Topic 1
Input an increasing sort array and a number S, find two numbers in the array, make their sum S, and output any pair.
Seeing this problem, the simplest way we can think of is to fix a number first, and then judge whether the sum of n - 1 numbers is S, but the time complexity is O(n^2).
You can use the following method to solve it.
Next, let's look at the solution:
First, define two subscript indexes,
*The first points to the first of the array,
*The second points to the last of the array,
*If the sum is greater than the given value, the pointer to the last number moves forward;
*If the sum is less than the given value, the pointer to the first number moves backward;
*If there is such a pair of numbers, save and return true,
*Otherwise, return false
Code example:
public boolean findTwoNumbersSumIsValue(int[] array, int sum, int[] num1, int[] num2) { if (array == null || array.length <= 0) { return false; } boolean result = false; int start = 0; int end = array.length - 1; while (start < end) { if (array[start] + array[end] < sum) { start++; } else if(array[start] + array[end] > sum) { end--; } else { num1[0] = array[start]; num2[0] = array[end]; result = true; break; } } return result; }
summary
Because the array is sorted, the larger number is always behind the smaller number, so here we use while (start < end) to judge. Scan the code array from both ends to the middle, so the time complexity is O(n)
Topic 2
Enter an integer S and print out all consecutive integer sequences with sum S, including at least two numbers
Train of thought I
Exhaustive law
*Accumulate from 1, and add to the list if the sum is S,
*Because the sequence is a continuous sequence with a difference of 1, so
*Exit cycle when accumulated (S / 2 + 1)
Code example:
public ArrayList<ArrayList<Integer>> FindContinuousSequence(int sum) { if (sum <= 0) { return null; } ArrayList<ArrayList<Integer>> result = new ArrayList<>(); ArrayList<Integer> sequence; //Since the search sequence is at least 2 numbers, only sum / 2 + 1 can be found for (int i = 1; i < (sum / 2 + 1); i++) { int res = 0; int j = i; //Initialize sequence queue sequence = new ArrayList<>(); //If the sequence sum is less than the given value while (res < sum) { res += j; sequence.add(j); j++; } //If the sequence sum is equal to the given value if (res == sum) { //Add sequence list to result list result.add(sequence); } else { //Sequence void and find again sequence.clear(); } } return result; }
summary
The time complexity of using this method is relatively large. Each time when the sequence is summed, if the condition is satisfied, it will be added directly to the list. If the condition is not satisfied, the sequence will be voided. It is necessary to start the calculation again from the next position of the previous time (for example, the first time starts to calculate the sequence sum from 1, and the second time continues to return to recalculate from 2). This is a waste of time. You can use the following method to continue the calculation based on the previous sequence sum without going back to recalculate.
Train of thought II
In fact, this problem can be done according to the idea of the above problem.

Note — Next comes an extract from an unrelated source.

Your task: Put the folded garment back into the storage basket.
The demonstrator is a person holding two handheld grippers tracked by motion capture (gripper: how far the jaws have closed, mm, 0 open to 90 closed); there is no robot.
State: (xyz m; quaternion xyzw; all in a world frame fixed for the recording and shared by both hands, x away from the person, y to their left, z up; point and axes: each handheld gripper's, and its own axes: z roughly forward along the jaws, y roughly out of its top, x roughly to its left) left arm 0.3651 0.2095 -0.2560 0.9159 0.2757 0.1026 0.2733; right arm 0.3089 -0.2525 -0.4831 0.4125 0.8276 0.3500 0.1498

Two numbers, left and right, are used to represent the minimum and maximum values of the sequence,
*The initial value makes left = 1; right = 2;
*If the sum of the sequence left to right is greater than S, remove the minimum value (left + +),
*Otherwise, increase the maximum value (right + +),
*If equal, add the sequence to the list
Code example:
public ArrayList<ArrayList<Integer>> FindContinuousSequence1(int sum) { if (sum <= 0) { return null; } //List for storing sequences ArrayList<ArrayList<Integer>> result = new ArrayList<>(); //minimum value int left = 1; //Maximum int right = 2; while (left < right) { //Sum of equal difference quantity S = (a1 + an) * n / 2; int res = (left + right) * (right - left + 1) / 2; //Sequence sum equal to given value if (res == sum) { ArrayList<Integer> sequence = new ArrayList<>(); //Add the sequence to the sequence queue for (int i = left; i <= right; i++) { sequence.add(i); } result.add(sequence); //Decrease minimum (move sequence right) left++; //Sequence sum greater than given } else if (res > sum) { //Remove minimum left++; //Sequence sum less than given } else { //Increase maximum right++; } } return result; }
summary
Generally, the sum of a sequence is calculated by loop, but considering that the sequence after each operation is mostly the same as the sequence before operation, only a number is increased or decreased, so the sum of the sequence after operation can be calculated on the basis of the sum of the previous sequence. In this way, unnecessary calculation can be reduced.